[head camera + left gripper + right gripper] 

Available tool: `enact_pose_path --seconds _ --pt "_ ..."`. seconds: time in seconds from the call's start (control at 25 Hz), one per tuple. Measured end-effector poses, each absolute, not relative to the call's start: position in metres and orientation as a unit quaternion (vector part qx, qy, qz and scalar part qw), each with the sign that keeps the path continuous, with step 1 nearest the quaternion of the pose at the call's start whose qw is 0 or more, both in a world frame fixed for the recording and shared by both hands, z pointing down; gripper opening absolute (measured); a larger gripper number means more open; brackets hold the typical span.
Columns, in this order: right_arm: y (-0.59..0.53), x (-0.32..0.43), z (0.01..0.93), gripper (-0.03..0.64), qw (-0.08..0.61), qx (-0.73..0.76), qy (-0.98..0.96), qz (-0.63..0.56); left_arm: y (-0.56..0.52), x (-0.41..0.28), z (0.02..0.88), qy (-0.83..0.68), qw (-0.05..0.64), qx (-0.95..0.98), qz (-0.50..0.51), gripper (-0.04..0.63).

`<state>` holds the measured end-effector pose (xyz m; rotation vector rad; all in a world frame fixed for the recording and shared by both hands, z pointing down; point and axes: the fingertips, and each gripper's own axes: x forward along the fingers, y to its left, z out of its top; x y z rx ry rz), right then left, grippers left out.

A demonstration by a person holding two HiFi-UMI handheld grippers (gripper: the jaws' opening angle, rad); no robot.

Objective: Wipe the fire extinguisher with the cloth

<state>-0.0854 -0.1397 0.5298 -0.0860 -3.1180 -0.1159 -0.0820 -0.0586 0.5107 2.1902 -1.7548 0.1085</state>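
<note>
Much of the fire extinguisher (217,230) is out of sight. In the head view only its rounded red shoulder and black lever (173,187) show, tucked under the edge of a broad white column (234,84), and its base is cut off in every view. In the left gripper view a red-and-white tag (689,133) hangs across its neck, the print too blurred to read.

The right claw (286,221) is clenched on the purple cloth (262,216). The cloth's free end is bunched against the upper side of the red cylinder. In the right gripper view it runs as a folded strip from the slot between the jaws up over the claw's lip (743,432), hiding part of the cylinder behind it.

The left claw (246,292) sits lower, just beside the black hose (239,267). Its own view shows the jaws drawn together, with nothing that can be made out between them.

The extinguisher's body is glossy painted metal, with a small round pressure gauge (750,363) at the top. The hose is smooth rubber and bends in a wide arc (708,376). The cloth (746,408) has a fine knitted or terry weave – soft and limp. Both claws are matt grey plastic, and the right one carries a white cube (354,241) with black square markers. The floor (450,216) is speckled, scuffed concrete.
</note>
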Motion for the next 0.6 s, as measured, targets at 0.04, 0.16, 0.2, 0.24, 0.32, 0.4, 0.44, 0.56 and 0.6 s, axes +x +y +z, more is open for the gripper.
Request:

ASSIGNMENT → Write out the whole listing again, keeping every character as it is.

THE COMPLETED TASK →
[head camera + left gripper + right gripper] 

Available tool: `enact_pose_path --seconds _ --pt "_ ..."`. seconds: time in seconds from the call's start (control at 25 Hz), one per tuple. Measured end-effector poses, each absolute, not relative to the call's start: position in metres and orientation as a unit quaternion (vector part qx, qy, qz and scalar part qw), each with the sign that keeps the path continuous, with step 1 nearest the quaternion of the pose at the call's start whose qw is 0 or more, both in a world frame fixed for the recording and shared by both hands, z pointing down; gripper opening absolute (measured); a larger gripper number means more open; brackets hold the typical span.
Columns, in this order: right_arm: y (-0.59..0.53), x (-0.32..0.43), z (0.01..0.93), gripper (-0.03..0.64), qw (-0.08..0.61), qx (-0.73..0.76), qy (-0.98..0.96), qz (-0.63..0.56); left_arm: y (-0.56..0.52), x (-0.41..0.28), z (0.02..0.88), qy (-0.83..0.68), qw (-0.05..0.64), qx (-0.95..0.98), qz (-0.50..0.51), gripper (-0.04..0.63).

`<state>` holds the measured end-effector pose (xyz m; rotation vector rad; all in a world frame fixed for the recording and shared by both hands, z pointing down; point and axes: the fingertips, and each gripper's own axes: x forward along the fingers, y to its left, z out of its top; x y z rx ry rz), right then left, grippers left out.

A demonstration by a person holding two HiFi-UMI handheld grippers (gripper: the jaws' opening angle, rad); no robot.

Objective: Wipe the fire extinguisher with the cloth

<state>-0.0854 -0.1397 0.5298 -0.0860 -3.1180 -0.1159 -0.0820 -0.0586 0.5107 2.1902 -1.7548 0.1085</state>
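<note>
Much of the fire extinguisher (217,230) is out of sight. In the head view only its rounded red shoulder and black lever (173,187) show, tucked under the edge of a broad white column (234,84), and its base is cut off in every view. In the left gripper view a red-and-white tag (689,133) hangs across its neck, the print too blurred to read.

The right claw (286,221) is clenched on the purple cloth (262,216). The cloth's free end is bunched against the upper side of the red cylinder. In the right gripper view it runs as a folded strip from the slot between the jaws up over the claw's lip (743,432), hiding part of the cylinder behind it.

The left claw (246,292) sits lower, just beside the black hose (239,267). Its own view shows the jaws drawn together, with nothing that can be made out between them.

The extinguisher's body is glossy painted metal, with a small round pressure gauge (750,363) at the top. The hose is smooth rubber and bends in a wide arc (708,376). The cloth (746,408) has a fine knitted or terry weave – soft and limp. Both claws are matt grey plastic, and the right one carries a white cube (354,241) with black square markers. The floor (450,216) is speckled, scuffed concrete.
</note>
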Motion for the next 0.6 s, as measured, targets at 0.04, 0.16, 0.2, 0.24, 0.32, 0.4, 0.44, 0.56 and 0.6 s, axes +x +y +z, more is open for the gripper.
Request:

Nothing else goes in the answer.